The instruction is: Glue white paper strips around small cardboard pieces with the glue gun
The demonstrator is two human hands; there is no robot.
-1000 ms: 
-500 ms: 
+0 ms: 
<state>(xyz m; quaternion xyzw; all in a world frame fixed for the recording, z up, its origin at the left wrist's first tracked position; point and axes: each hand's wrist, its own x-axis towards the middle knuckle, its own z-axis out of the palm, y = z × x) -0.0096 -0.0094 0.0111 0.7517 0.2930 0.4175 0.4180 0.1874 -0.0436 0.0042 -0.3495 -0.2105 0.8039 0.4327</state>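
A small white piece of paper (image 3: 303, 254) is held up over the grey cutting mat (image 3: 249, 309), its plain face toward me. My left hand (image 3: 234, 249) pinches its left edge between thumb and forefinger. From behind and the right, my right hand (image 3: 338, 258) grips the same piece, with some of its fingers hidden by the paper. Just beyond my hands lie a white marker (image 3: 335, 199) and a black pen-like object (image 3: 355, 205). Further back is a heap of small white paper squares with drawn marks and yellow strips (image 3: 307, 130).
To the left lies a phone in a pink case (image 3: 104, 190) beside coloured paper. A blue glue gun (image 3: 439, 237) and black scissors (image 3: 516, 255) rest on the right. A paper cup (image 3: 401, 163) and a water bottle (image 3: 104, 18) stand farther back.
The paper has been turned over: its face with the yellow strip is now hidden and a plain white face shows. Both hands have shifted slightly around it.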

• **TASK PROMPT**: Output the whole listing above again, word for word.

• **EXERCISE OUTPUT**:
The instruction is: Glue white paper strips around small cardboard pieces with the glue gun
The demonstrator is two human hands; there is no robot.
-1000 ms: 
-500 ms: 
+0 ms: 
<state>(xyz m; quaternion xyzw; all in a world frame fixed for the recording, z up, its origin at the left wrist's first tracked position; point and axes: each hand's wrist, its own x-axis towards the middle knuckle, its own z-axis out of the palm, y = z × x) -0.0096 -0.0094 0.0111 0.7517 0.2930 0.4175 0.4180 0.1874 -0.0436 0.0042 -0.3495 -0.2105 0.8039 0.4327</state>
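A small white piece of paper (image 3: 303, 254) is held up over the grey cutting mat (image 3: 249, 309), its plain face toward me. My left hand (image 3: 234, 249) pinches its left edge between thumb and forefinger. From behind and the right, my right hand (image 3: 338, 258) grips the same piece, with some of its fingers hidden by the paper. Just beyond my hands lie a white marker (image 3: 335, 199) and a black pen-like object (image 3: 355, 205). Further back is a heap of small white paper squares with drawn marks and yellow strips (image 3: 307, 130).
To the left lies a phone in a pink case (image 3: 104, 190) beside coloured paper. A blue glue gun (image 3: 439, 237) and black scissors (image 3: 516, 255) rest on the right. A paper cup (image 3: 401, 163) and a water bottle (image 3: 104, 18) stand farther back.
The paper has been turned over: its face with the yellow strip is now hidden and a plain white face shows. Both hands have shifted slightly around it.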

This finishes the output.